Copy each line of the records below that has "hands" in it.

Extracted records
----------------

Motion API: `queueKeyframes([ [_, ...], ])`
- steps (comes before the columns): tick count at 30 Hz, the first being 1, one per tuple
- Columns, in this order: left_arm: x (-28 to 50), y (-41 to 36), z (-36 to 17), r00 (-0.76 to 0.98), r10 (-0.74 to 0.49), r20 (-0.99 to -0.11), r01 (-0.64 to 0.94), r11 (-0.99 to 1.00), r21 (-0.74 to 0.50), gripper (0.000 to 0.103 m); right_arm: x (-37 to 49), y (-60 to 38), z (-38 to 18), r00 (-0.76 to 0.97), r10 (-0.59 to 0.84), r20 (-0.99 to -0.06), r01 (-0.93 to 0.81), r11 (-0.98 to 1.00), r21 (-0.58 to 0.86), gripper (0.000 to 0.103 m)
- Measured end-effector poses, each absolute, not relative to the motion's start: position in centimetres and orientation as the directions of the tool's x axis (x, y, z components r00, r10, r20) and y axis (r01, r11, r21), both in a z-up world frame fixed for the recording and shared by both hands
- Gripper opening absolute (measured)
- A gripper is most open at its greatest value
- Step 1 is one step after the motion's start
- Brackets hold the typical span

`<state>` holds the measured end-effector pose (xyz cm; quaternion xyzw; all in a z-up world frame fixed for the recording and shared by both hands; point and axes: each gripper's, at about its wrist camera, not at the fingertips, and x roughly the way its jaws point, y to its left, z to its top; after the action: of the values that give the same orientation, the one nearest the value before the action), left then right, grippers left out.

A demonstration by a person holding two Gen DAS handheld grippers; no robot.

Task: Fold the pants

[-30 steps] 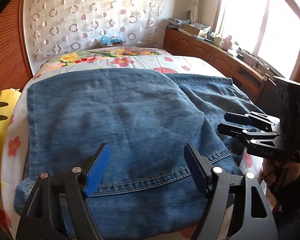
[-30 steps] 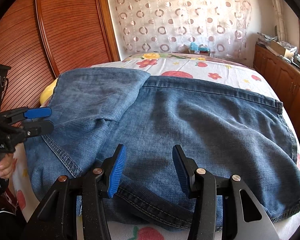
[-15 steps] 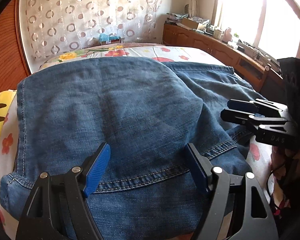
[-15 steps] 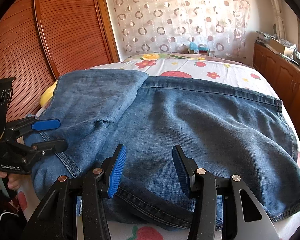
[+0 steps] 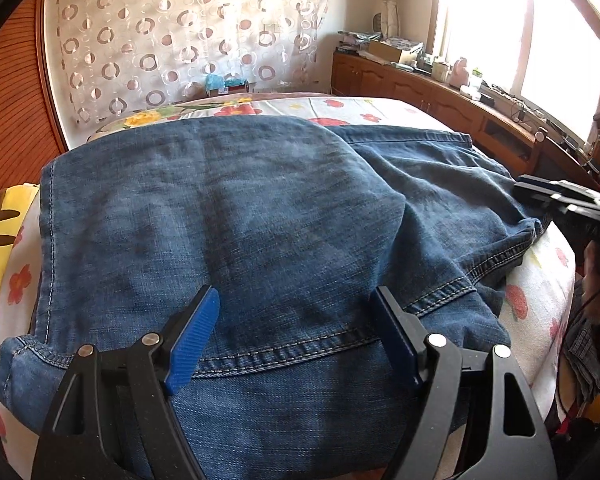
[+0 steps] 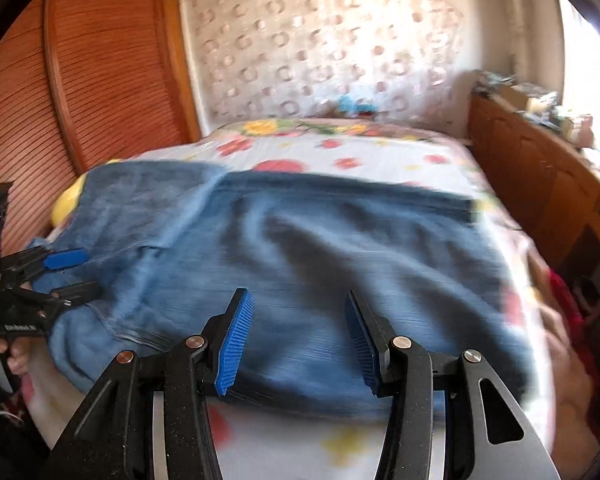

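Our left gripper point(image 5: 294, 344) sits at the bottom of the left wrist view with its jaws spread wide and nothing pinched between them; the denim only lies beneath and beyond the blue pads point(image 5: 194, 340). Straight ahead of it, filling the middle of that frame, are the pants point(image 5: 236, 216), spread on the flowered bedsheet point(image 5: 364, 110). A stitched hem point(image 5: 284, 350) runs left to right just past the fingertips, so the folded-over panel lies across our line of approach, not along it.

Our right gripper point(image 6: 296, 340) fills the bottom centre of the right wrist view, jaws likewise parted and empty. This frame is smeared, so we read only the broad layout. The pants point(image 6: 340, 256) reach from the left edge to the right of centre, their long axis running side to side across the frame, with the lighter folded panel at upper left and the darker single layer stretching to the right.

In the right wrist view the left gripper point(image 6: 70, 276) appears at the left edge, level with the near left corner of the denim; whether it touches the cloth we cannot tell. We judge the left hand nearer the folded end and the right hand nearer the free stretch at the right. The next fold likely turns on carrying one end sideways along that long axis, over the other.
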<state>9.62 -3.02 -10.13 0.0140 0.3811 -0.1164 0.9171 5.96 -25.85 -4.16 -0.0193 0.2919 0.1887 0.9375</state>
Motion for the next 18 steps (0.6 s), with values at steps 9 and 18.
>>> queueKeyframes([
  [9,9.6,-3.2,-10.1,0.682,-0.199,-0.703,0.225,0.973,-0.057,0.078,4.8,-35.8,-5.9,0.798,0.187,-0.573,-0.155,0.982,0.104,0.05],
  [18,9.6,-3.3,-10.1,0.681,-0.196,-0.705,0.227,0.973,-0.052,0.078,6.1,-36.0,-8.1,0.758,0.186,-0.625,-0.139,0.982,0.125,0.05],
])
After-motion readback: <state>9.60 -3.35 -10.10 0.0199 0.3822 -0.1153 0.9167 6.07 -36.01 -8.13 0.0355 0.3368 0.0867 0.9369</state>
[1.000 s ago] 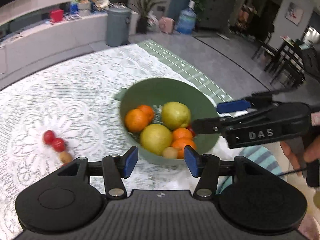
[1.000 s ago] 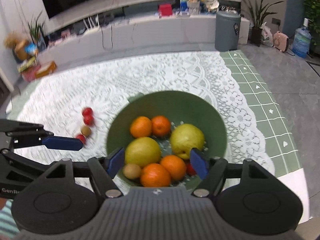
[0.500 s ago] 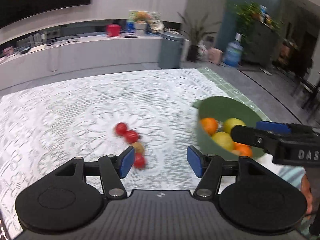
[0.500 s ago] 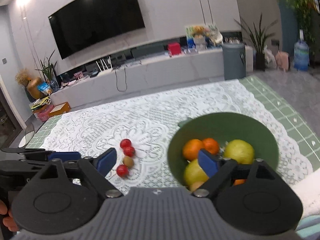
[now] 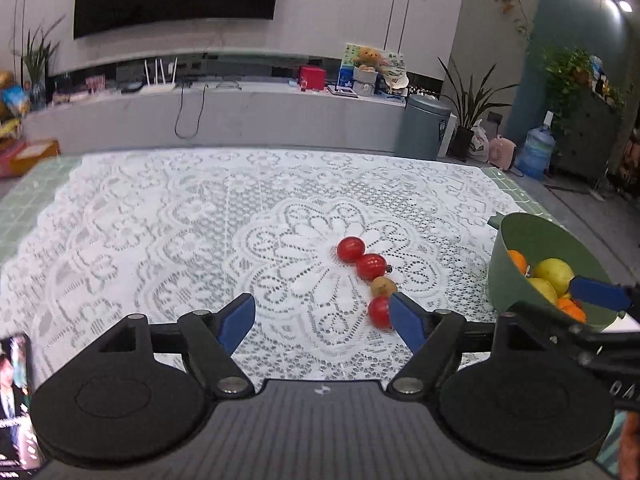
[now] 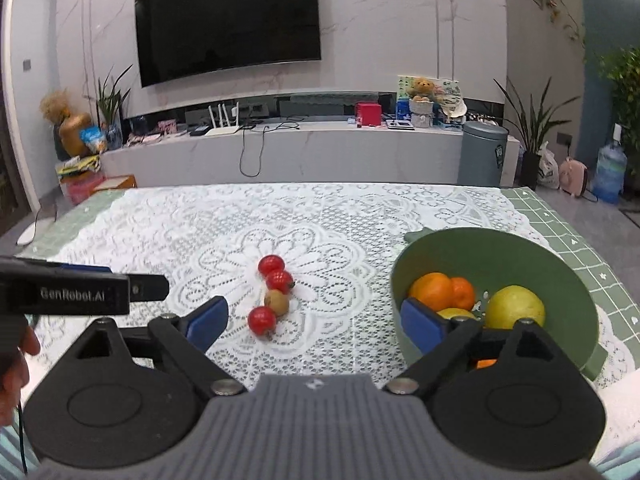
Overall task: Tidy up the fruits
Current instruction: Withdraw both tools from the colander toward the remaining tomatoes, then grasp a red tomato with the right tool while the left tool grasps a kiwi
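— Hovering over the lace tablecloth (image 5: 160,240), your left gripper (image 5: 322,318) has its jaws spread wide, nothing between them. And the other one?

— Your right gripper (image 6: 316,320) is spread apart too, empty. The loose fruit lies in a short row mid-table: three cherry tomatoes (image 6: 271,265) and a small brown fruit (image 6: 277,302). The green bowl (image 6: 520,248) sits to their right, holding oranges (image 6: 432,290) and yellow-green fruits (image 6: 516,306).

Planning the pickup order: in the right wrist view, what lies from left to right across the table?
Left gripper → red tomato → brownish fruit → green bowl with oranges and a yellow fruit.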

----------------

**Expected answer:**
- Measured end-effector poses, each absolute, not relative to the motion's start: position in centimetres and orientation as the directions of the tool's x axis (x, y, z components r00, r10, r20) and y axis (r01, r11, r21), both in a z-up world frame fixed for the recording and shared by both hands
`<state>` holds the measured end-effector pose (xyz cm; quaternion xyzw; all in a z-up world frame fixed for the recording and shared by both hands; point and axes: each gripper's, at about its wrist camera, not at the fingertips, and x roughly the way its jaws point, y to its left, z to its top; after the action: of the values that give the same orientation, the one nearest the value before the action), left then right, grippers left out.

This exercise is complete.